Work instructions: Set down the full listing that follows, word for word.

*** Opening Dataset content ***

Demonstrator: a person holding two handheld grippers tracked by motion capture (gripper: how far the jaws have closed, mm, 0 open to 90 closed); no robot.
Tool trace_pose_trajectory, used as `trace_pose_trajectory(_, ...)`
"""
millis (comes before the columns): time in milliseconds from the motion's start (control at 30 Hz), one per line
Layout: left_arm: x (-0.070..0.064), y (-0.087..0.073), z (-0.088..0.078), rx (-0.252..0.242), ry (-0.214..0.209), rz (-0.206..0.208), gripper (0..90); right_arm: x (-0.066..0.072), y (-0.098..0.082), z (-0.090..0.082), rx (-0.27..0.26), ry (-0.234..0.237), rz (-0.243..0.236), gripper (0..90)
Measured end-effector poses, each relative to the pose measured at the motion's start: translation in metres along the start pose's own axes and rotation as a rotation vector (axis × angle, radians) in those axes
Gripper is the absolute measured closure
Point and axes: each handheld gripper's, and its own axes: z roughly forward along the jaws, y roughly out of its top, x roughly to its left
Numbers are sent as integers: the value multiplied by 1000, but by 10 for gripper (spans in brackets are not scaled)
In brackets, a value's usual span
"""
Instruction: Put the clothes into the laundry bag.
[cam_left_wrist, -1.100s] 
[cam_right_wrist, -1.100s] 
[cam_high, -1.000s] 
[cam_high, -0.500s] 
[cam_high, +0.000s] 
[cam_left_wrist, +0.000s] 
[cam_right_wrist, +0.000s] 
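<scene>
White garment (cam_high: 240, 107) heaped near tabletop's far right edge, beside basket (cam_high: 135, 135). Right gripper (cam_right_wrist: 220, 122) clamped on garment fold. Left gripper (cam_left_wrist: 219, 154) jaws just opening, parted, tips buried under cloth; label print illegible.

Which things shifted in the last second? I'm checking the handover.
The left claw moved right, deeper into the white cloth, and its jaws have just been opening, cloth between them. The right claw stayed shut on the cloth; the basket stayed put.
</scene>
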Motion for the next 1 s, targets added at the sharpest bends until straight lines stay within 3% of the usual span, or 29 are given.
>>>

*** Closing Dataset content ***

Exercise answer:
Demonstrator: a person holding two handheld grippers tracked by motion capture (gripper: how far the jaws have closed, mm, 0 open to 90 closed); no robot.
Tool trace_pose_trajectory, used as `trace_pose_trajectory(_, ...)`
"""
millis (comes before the columns): time in milliseconds from the motion's start (control at 30 Hz), one per line
Layout: left_arm: x (-0.070..0.064), y (-0.087..0.073), z (-0.088..0.078), rx (-0.252..0.242), ry (-0.214..0.209), rz (-0.206..0.208), gripper (0..90); right_arm: x (-0.066..0.072), y (-0.098..0.082), z (-0.090..0.082), rx (-0.27..0.26), ry (-0.234..0.237), rz (-0.243..0.236), gripper (0..90)
Measured end-effector poses, each relative to the pose measured at the motion's start: translation in metres along the start pose's own axes and rotation as a rotation vector (axis × angle, radians) in those axes
Gripper is the absolute measured closure
Point and axes: each handheld gripper's, and its own axes: z roughly forward along the jaws, y roughly out of its top, x roughly to its left
Numbers are sent as integers: the value multiplied by 1000, but by 10 for gripper (spans in brackets are not scaled)
In brackets, a value's usual span
"""
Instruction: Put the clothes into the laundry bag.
[cam_left_wrist, -1.100s] 
[cam_right_wrist, -1.100s] 
[cam_high, -1.000s] 
[cam_high, -0.500s] 
[cam_high, +0.000s] 
[cam_left_wrist, +0.000s] 
[cam_right_wrist, +0.000s] 
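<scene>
White garment (cam_high: 240, 107) heaped near tabletop's far right edge, beside basket (cam_high: 135, 135). Right gripper (cam_right_wrist: 220, 122) clamped on garment fold. Left gripper (cam_left_wrist: 219, 154) jaws just opening, parted, tips buried under cloth; label print illegible.

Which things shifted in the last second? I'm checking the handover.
The left claw moved right, deeper into the white cloth, and its jaws have just been opening, cloth between them. The right claw stayed shut on the cloth; the basket stayed put.
</scene>
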Motion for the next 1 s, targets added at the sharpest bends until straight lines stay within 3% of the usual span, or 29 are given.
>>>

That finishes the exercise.